A frameshift variant in FAM129C contributes to achalasia through B cell responses against the GABAA receptor

Achalasia is a rare esophageal motility disorder of poorly understood etiology. Here, we perform a large trio-based whole-genome sequencing study of achalasia and identify a recessively inherited frameshift variant in FAM129C (p.Ala454fs). A CRISPR/Cas9-engineered Fam129c-mutant mouse model recapitulating key features of achalasia was established, including growth retardation, elevated lower esophageal sphincter (LES) pressure, and selective loss of inhibitory neurons. Multi-omic analyses revealed substantial B cell expansion and activation within the LES, accompanied by enhanced humoral immune responses. Time-course experiments demonstrated that B cell accumulation preceded overt neuronal loss, while B cell depletion via anti-CD20 antibodies or intravenous immunoglobulin treatment partially rescued the phenotypes.
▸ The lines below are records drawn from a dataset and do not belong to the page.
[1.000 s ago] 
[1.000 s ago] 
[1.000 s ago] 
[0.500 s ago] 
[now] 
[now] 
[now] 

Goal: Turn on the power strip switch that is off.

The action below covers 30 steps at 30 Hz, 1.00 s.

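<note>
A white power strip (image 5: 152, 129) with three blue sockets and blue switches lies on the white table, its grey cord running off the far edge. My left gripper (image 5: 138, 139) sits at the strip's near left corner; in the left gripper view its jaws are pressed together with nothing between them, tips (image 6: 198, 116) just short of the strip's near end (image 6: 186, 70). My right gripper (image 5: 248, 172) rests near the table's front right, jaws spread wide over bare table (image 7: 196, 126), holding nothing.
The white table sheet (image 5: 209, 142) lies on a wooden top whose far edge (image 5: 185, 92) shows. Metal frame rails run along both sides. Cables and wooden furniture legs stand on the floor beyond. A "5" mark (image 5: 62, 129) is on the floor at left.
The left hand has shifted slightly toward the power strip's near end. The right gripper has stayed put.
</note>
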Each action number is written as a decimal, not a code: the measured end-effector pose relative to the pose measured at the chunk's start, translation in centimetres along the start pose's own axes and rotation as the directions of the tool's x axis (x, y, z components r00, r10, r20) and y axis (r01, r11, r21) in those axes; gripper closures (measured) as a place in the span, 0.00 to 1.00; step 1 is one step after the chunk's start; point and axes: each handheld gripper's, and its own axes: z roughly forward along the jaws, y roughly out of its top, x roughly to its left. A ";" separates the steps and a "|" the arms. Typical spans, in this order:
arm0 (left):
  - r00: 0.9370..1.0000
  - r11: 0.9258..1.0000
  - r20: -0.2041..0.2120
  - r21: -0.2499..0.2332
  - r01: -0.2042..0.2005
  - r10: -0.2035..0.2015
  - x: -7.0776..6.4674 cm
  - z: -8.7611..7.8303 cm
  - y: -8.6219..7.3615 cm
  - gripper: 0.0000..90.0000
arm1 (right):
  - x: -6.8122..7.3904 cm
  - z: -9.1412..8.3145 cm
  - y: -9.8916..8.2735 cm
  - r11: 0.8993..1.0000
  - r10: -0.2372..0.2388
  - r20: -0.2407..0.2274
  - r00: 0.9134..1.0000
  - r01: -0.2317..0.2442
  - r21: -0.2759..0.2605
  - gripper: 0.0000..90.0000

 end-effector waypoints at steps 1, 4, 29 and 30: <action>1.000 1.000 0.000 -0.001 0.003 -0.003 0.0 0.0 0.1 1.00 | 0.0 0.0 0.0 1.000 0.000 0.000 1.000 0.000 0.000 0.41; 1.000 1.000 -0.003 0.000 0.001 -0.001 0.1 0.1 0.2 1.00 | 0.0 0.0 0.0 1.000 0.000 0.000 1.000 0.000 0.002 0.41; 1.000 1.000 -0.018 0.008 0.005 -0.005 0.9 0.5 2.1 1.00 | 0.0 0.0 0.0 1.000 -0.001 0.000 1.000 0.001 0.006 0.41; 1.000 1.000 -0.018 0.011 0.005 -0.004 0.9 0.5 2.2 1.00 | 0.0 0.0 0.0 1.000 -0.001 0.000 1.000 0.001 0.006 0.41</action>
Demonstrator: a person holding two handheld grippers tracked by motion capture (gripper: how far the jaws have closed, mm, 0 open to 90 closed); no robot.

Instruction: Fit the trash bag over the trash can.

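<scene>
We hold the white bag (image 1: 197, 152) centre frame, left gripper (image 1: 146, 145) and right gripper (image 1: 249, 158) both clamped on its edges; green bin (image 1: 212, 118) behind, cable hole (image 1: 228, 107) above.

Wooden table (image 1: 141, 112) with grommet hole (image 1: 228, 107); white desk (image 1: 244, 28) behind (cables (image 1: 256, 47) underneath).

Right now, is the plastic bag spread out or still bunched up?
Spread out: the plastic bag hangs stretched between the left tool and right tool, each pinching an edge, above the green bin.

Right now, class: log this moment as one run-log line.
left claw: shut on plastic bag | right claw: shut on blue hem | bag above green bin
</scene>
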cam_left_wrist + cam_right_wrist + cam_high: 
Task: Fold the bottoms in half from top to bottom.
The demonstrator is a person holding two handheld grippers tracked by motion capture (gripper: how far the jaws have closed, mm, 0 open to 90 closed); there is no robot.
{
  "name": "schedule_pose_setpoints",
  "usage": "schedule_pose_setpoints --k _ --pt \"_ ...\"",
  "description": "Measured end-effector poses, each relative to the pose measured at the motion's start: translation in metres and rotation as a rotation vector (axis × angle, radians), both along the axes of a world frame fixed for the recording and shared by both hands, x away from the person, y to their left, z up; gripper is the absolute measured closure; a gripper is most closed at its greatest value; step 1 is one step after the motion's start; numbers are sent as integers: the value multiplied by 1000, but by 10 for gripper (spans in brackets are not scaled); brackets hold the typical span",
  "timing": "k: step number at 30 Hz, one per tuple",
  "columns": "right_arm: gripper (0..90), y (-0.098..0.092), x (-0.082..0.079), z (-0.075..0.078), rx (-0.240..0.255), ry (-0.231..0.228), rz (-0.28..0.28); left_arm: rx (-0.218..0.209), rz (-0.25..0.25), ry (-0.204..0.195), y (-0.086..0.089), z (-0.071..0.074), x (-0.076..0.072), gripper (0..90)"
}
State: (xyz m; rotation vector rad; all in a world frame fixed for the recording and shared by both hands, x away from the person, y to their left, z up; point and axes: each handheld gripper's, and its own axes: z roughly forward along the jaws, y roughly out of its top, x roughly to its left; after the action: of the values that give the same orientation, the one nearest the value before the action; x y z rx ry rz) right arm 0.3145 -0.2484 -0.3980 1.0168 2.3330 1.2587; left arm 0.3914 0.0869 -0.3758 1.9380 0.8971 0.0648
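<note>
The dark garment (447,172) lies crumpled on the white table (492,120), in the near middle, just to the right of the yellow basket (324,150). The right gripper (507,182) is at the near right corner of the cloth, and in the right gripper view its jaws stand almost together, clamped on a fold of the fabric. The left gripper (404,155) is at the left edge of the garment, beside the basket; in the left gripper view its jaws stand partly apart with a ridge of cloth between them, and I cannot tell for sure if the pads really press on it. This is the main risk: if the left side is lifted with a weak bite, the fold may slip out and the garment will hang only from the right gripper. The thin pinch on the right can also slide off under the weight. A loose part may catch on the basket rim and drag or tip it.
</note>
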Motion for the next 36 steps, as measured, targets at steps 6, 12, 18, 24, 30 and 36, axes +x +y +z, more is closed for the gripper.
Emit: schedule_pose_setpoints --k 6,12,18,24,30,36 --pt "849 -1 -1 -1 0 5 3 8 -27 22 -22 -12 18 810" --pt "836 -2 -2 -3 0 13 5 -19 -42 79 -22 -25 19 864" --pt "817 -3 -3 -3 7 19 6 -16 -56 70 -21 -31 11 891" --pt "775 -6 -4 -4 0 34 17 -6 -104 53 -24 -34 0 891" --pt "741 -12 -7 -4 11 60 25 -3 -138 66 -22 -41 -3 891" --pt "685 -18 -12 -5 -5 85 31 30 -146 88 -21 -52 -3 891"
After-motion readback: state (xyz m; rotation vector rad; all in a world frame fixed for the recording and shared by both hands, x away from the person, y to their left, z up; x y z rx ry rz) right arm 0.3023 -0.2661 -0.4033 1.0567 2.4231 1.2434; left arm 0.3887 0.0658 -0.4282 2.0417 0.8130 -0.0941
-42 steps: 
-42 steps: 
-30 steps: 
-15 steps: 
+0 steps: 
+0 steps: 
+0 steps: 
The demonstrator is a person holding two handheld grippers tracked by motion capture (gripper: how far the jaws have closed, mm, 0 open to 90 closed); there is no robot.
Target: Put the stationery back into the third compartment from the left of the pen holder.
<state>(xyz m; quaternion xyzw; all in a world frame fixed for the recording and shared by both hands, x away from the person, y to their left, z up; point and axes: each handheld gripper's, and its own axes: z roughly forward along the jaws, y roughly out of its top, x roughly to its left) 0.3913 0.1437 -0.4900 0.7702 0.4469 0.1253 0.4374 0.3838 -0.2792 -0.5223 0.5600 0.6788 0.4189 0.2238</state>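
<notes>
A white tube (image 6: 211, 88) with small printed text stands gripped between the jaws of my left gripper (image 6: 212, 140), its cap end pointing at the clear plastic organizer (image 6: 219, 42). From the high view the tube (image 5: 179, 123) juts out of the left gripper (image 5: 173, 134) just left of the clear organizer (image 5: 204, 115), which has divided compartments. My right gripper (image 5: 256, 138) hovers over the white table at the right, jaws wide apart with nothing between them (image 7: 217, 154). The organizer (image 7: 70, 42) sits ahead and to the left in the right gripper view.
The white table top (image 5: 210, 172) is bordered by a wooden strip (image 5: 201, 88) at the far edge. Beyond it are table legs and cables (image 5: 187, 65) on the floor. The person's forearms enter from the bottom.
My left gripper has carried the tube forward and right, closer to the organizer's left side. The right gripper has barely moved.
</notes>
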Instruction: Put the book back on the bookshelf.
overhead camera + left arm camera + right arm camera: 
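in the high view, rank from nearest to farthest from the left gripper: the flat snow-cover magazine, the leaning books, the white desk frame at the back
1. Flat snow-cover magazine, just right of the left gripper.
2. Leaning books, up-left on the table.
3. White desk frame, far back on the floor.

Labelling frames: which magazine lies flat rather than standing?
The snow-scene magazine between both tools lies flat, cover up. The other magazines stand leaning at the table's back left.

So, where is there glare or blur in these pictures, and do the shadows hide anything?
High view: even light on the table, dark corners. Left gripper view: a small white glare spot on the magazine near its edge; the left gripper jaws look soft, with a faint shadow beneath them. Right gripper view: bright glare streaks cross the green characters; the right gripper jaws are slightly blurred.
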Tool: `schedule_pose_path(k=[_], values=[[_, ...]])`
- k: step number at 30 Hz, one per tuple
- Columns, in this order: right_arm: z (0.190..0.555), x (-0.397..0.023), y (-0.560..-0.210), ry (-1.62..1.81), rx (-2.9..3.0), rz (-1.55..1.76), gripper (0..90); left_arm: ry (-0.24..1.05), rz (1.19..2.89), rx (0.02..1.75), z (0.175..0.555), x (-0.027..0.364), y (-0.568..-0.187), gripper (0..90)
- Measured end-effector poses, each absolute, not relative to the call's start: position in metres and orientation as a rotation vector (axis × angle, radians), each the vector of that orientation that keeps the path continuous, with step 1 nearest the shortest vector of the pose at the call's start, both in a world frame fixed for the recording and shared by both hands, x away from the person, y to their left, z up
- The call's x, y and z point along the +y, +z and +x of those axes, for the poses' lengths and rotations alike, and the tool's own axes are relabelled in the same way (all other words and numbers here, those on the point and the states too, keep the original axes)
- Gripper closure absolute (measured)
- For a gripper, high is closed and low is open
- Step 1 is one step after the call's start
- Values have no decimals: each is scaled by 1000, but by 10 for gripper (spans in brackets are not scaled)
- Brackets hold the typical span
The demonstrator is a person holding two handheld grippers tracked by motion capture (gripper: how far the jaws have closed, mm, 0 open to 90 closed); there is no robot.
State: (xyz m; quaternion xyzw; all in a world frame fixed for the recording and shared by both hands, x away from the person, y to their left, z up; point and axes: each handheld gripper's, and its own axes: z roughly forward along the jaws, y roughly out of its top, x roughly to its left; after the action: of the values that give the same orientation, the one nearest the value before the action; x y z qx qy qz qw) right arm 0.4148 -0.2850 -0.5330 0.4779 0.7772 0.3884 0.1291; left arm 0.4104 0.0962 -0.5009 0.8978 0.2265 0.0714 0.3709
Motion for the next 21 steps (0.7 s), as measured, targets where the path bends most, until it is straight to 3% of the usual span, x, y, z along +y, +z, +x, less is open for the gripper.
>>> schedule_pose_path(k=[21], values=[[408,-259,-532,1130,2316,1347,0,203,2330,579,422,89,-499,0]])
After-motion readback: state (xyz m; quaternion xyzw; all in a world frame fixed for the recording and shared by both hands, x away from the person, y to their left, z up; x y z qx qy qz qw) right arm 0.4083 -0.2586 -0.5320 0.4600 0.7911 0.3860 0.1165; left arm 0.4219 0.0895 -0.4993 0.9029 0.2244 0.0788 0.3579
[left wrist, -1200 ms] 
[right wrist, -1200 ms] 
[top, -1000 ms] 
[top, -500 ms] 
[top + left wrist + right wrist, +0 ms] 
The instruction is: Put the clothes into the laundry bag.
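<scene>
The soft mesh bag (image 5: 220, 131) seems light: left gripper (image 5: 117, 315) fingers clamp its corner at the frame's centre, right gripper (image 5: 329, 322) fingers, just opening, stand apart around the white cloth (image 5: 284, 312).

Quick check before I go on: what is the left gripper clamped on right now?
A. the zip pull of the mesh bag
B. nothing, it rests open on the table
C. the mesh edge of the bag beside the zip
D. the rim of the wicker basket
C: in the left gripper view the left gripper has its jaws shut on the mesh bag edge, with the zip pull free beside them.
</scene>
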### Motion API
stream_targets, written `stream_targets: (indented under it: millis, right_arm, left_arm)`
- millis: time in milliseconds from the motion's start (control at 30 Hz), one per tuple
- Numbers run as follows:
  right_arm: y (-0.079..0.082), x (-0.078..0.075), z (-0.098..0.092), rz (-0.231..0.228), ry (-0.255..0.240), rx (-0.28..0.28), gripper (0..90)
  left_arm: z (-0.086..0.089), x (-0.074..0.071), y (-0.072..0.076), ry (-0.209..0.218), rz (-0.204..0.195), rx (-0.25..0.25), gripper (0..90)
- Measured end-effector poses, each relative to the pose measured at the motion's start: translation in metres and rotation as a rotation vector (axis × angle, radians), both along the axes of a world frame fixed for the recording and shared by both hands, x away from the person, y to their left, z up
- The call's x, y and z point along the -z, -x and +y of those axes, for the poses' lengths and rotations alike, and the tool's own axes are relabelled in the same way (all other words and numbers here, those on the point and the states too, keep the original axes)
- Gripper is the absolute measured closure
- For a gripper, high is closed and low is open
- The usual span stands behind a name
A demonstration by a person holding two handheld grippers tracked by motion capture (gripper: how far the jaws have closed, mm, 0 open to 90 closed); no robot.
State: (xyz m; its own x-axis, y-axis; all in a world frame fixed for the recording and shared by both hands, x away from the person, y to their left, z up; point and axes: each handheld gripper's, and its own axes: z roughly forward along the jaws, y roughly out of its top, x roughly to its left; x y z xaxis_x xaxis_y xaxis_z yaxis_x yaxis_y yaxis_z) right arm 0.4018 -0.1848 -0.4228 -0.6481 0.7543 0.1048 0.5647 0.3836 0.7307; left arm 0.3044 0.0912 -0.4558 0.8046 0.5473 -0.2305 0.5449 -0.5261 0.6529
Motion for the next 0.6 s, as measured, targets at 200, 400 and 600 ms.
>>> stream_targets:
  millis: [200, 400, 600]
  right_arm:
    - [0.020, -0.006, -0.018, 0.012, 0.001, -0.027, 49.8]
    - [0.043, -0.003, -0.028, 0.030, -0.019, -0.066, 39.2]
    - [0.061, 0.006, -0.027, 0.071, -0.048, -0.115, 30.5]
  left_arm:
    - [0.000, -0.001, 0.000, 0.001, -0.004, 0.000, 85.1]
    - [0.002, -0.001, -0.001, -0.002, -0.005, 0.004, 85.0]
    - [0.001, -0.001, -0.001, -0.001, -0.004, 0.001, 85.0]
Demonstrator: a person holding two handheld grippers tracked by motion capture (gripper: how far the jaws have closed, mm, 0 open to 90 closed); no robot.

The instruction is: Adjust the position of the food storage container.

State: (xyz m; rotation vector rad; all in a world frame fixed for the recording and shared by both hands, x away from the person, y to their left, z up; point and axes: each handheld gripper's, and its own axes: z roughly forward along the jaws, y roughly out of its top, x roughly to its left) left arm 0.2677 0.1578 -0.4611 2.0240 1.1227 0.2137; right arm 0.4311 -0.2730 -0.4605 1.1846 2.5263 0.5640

Further protein profiling and cell-based assays suggested that the GABAA receptor may represent one potential neuronal antigen targeted by circulating autoantibodies. Together, these findings identify FAM129C as a genetic contributor to achalasia and support a neuroimmune mechanism in which B cell activation and autoantibody-mediated responses contribute to inhibitory neuronal injury. These results provide important insights into achalasia pathogenesis and highlight the potential of immunomodulatory strategies for disease intervention in the early stage. Achalasia is a rare condition characterised by inability to swallow. Here, the authors use whole-genome sequencing to identify a FAM129C variant associated with the disease and characterise B cell responses towards the GABA-A receptor in a mouse model expressing that variant.